Trieste, futuro StarTech ancora in bilico: la Regione chiede investimenti e garanzie per oltre 300 lavoratori

Il futuro dello stabilimento StarTech di Trieste resta al centro dell’attenzione delle istituzioni regionali e nazionali. Al termine dell’incontro convocato dal Ministero delle Imprese e del Made in Italy, gli assessori regionali al Lavoro Alessia Rosolen e alle Attività produttive Sergio Emidio Bini hanno ribadito la necessità di accelerare l’ingresso dei nuovi investitori per garantire continuità produttiva e tutela occupazionale per gli oltre 300 addetti impiegati nel sito triestino.
L’azienda, specializzata nella produzione di componenti elettronici, attraversa una fase particolarmente delicata e il confronto svoltosi al ministero è servito per fare il punto sulle prospettive industriali e finanziarie dell’impresa.
L’attesa per Multilane e Stellex Capital
Nel corso della riunione sono stati presentati i soggetti interessati a entrare nel progetto industriale di StarTech. L’attenzione è rivolta in particolare a Multilane, il cui ingresso dovrebbe perfezionarsi entro la fine di giugno, e al fondo statunitense Stellex Capital, per il quale si guarda ai primi giorni di luglio come possibile momento di concretizzazione dell’operazione.
Secondo quanto emerso dal tavolo, l’arrivo dei nuovi partner rappresenta un passaggio fondamentale per assicurare risorse finanziarie, sviluppo industriale e prospettive di lungo periodo allo stabilimento triestino.
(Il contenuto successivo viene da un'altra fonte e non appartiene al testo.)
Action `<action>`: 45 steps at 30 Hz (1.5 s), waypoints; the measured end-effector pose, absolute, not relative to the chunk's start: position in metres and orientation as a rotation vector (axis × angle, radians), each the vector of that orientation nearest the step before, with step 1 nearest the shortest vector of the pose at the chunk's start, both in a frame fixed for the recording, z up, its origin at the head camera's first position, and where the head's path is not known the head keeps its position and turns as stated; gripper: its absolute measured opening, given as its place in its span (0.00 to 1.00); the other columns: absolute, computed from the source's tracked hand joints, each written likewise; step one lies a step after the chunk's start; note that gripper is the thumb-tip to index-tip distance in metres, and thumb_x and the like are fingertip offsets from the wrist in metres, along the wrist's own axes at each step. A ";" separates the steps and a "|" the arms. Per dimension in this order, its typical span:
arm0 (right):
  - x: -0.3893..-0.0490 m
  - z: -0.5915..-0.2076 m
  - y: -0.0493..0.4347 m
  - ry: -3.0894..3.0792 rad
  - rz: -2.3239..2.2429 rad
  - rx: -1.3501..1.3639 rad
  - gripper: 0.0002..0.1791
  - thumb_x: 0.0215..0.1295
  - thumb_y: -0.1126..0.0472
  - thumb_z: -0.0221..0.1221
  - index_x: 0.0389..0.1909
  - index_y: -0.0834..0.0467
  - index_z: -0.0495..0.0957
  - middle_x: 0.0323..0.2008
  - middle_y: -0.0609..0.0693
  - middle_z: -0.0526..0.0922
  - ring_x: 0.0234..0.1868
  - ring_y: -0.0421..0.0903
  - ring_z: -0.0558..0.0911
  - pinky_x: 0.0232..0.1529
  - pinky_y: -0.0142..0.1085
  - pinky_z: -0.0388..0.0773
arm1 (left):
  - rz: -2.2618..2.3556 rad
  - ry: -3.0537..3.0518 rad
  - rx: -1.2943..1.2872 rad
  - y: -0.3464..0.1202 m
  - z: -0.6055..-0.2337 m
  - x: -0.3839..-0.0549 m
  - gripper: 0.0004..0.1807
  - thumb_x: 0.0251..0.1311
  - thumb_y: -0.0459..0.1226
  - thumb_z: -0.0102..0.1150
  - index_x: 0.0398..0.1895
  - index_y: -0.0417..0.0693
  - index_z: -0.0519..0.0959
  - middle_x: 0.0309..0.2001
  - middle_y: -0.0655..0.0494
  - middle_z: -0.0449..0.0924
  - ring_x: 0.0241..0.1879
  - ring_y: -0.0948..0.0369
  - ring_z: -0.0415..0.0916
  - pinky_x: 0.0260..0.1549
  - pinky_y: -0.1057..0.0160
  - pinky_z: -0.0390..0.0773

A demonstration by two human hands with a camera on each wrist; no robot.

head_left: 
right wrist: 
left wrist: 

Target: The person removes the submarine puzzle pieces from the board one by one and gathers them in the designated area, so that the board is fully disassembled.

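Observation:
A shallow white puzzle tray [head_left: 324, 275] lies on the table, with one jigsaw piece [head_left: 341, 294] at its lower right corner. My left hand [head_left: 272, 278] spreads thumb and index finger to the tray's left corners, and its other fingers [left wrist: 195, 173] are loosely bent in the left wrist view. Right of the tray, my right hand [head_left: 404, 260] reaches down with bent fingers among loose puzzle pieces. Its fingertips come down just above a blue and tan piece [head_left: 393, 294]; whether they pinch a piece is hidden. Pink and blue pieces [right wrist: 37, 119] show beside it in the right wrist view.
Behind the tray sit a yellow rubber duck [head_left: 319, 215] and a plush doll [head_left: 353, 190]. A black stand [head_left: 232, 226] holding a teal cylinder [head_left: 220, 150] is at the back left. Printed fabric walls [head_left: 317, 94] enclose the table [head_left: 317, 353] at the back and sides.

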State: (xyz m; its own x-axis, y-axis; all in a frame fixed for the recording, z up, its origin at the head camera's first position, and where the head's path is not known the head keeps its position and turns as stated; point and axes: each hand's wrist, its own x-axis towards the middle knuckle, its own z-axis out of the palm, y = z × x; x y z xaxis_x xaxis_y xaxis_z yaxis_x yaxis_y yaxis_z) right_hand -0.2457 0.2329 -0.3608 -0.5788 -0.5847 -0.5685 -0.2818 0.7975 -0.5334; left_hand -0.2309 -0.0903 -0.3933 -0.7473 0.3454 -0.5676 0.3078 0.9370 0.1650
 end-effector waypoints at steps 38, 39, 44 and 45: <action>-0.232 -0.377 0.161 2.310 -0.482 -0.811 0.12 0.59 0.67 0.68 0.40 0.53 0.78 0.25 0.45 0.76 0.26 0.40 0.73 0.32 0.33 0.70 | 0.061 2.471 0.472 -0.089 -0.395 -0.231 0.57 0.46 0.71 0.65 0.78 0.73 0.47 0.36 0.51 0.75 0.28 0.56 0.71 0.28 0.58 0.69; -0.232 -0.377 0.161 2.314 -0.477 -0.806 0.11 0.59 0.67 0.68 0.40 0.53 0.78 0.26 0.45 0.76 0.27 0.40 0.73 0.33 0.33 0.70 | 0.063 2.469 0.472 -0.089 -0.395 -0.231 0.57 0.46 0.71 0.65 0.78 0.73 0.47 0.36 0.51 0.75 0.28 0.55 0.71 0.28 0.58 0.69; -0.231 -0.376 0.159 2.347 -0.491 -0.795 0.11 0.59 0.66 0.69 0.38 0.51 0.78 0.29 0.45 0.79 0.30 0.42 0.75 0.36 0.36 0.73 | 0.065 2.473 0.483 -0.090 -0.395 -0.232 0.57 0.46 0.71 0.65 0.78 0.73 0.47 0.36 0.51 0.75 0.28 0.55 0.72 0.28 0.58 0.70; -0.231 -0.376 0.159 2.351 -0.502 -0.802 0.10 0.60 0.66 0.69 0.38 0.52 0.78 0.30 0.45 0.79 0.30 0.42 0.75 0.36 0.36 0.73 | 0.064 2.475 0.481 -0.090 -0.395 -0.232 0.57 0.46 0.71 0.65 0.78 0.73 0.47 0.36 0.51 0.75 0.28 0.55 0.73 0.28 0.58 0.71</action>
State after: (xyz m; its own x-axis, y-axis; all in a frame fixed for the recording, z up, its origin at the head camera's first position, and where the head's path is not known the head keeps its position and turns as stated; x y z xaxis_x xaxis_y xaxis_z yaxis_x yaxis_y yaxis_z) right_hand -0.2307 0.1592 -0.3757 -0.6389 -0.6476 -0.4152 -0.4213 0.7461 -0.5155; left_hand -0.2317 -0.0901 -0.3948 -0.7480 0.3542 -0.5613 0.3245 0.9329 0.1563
La priorità resta la tutela dell’occupazione
Rosolen e Bini hanno evidenziato come l’Amministrazione regionale continuerà a seguire con la massima attenzione ogni evoluzione della vicenda, con particolare riguardo alla situazione dei lavoratori.
Tra gli aspetti monitorati figurano il rinnovo degli ammortizzatori sociali in scadenza alla fine del mese e il regolare pagamento delle retribuzioni. Un tema particolarmente sentito dalle famiglie coinvolte, che attendono risposte concrete dopo mesi di incertezza.
Gli assessori hanno sottolineato che, accanto alle rassicurazioni fornite durante l’incontro, sarà necessario passare rapidamente ai fatti, individuando strumenti e risorse capaci di consolidare il percorso di rilancio.
La richiesta di un piano industriale credibile
La Regione ha ribadito la necessità di conoscere nel dettaglio quali siano le basi del futuro industriale di StarTech. Per l’esecutivo regionale non bastano annunci o manifestazioni di interesse: servono un piano industriale strutturato, investimenti adeguati e una strategia chiara in grado di garantire stabilità produttiva e occupazionale.
Gli assessori hanno infatti evidenziato come permangano ancora numerose incognite legate ai tempi di ingresso dei nuovi investitori e all’aumento di capitale necessario per sostenere il progetto di rilancio.
Pur valutando positivamente le rassicurazioni relative al pagamento degli stipendi di giugno, la Regione ritiene indispensabile ottenere elementi concreti sulle prospettive dell’azienda e sulla capacità dei nuovi soggetti coinvolti di sostenere il percorso di sviluppo.
Nuovo appuntamento il 7 luglio
Al tavolo ministeriale hanno partecipato, oltre alla società e alla Regione Friuli Venezia Giulia, anche Confindustria Alto Adriatico e le organizzazioni sindacali, a conferma dell’importanza strategica della vertenza per il territorio.
Il confronto proseguirà il prossimo 7 luglio, data nella quale il Ministero delle Imprese e del Made in Italy tornerà a riunire le parti per verificare gli sviluppi delle trattative e l’eventuale concretizzazione delle operazioni finanziarie annunciate.
Per i lavoratori e per l’intero sistema produttivo del territorio si tratta di settimane decisive, dalle quali dipenderà una parte importante del futuro industriale di uno dei principali siti manifatturieri dell’area triestina.